It would be far more effective if everybody on each site worked with something like that because the more they ramp up, there's no point in managing our guys down to a communal area that's just not controlled on the same site. It needs to be a joined-up approach, really.
[Yves Frinault] Interestingly enough you talked about the dynamic of the goal being not to be the safest contractor on the site if the other trades are not, but how does that dynamic work on sites if there are stricter regulations on contractors by space? How are you approaching it?

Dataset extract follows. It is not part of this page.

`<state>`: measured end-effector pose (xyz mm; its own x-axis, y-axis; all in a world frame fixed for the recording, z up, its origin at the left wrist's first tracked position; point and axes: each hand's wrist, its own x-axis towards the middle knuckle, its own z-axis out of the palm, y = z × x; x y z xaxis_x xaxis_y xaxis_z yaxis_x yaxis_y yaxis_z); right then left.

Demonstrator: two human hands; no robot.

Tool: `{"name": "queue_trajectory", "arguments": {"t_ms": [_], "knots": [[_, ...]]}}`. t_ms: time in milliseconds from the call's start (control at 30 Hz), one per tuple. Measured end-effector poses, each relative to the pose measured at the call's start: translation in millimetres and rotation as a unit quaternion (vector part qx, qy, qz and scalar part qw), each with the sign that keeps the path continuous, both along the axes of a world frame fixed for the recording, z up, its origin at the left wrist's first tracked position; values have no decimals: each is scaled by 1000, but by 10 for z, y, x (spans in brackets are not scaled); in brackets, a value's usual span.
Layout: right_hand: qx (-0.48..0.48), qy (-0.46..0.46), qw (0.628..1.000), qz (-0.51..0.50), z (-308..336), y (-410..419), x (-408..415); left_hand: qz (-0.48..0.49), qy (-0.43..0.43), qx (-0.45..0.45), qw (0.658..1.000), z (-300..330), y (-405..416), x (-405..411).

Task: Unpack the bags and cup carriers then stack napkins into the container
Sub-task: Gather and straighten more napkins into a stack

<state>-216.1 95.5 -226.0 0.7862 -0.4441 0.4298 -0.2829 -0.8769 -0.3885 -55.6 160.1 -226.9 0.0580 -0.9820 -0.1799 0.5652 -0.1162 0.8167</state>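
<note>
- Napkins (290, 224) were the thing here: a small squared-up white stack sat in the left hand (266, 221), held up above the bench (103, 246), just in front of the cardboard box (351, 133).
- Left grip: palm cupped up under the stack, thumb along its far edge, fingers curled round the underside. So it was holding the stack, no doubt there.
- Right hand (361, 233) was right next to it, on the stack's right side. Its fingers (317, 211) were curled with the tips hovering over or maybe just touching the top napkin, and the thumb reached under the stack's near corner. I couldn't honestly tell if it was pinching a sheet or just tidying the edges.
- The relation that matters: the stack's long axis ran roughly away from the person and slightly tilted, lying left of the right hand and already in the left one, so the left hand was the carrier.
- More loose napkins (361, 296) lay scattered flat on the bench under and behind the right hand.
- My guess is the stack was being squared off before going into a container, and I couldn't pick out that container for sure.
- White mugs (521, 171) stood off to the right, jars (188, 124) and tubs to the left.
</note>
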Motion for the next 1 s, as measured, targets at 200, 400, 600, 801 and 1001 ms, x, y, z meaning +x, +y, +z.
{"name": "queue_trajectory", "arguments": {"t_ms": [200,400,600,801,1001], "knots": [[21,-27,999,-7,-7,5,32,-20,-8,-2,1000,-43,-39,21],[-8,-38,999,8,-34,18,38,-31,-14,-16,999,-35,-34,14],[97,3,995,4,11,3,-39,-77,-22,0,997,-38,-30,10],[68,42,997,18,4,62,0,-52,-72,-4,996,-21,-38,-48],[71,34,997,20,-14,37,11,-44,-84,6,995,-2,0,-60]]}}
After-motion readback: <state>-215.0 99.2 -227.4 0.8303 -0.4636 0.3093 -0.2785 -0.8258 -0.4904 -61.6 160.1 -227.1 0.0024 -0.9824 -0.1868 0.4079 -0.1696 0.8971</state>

[James McQuaid] It's a combination of practical measures and technological measures. Some of the main contractors are using temperature screening, like the guys I mentioned. It's useful but at the same time you would hope and expect people to not go there with a fever in the first place so on the practical side it's more about staggering start times and end times. One-way traffic, one-way systems, even lunch breaks that they're staggering and leaving many people that are bringing their lunch with them to the workplace instead of all going back down to the canteen. A lot of practical measures that we're working on with every contractor and trying to make sure they're appropriate for the different sites, and every site is different, which is the way we see it, and make sure it's the appropriate set-up.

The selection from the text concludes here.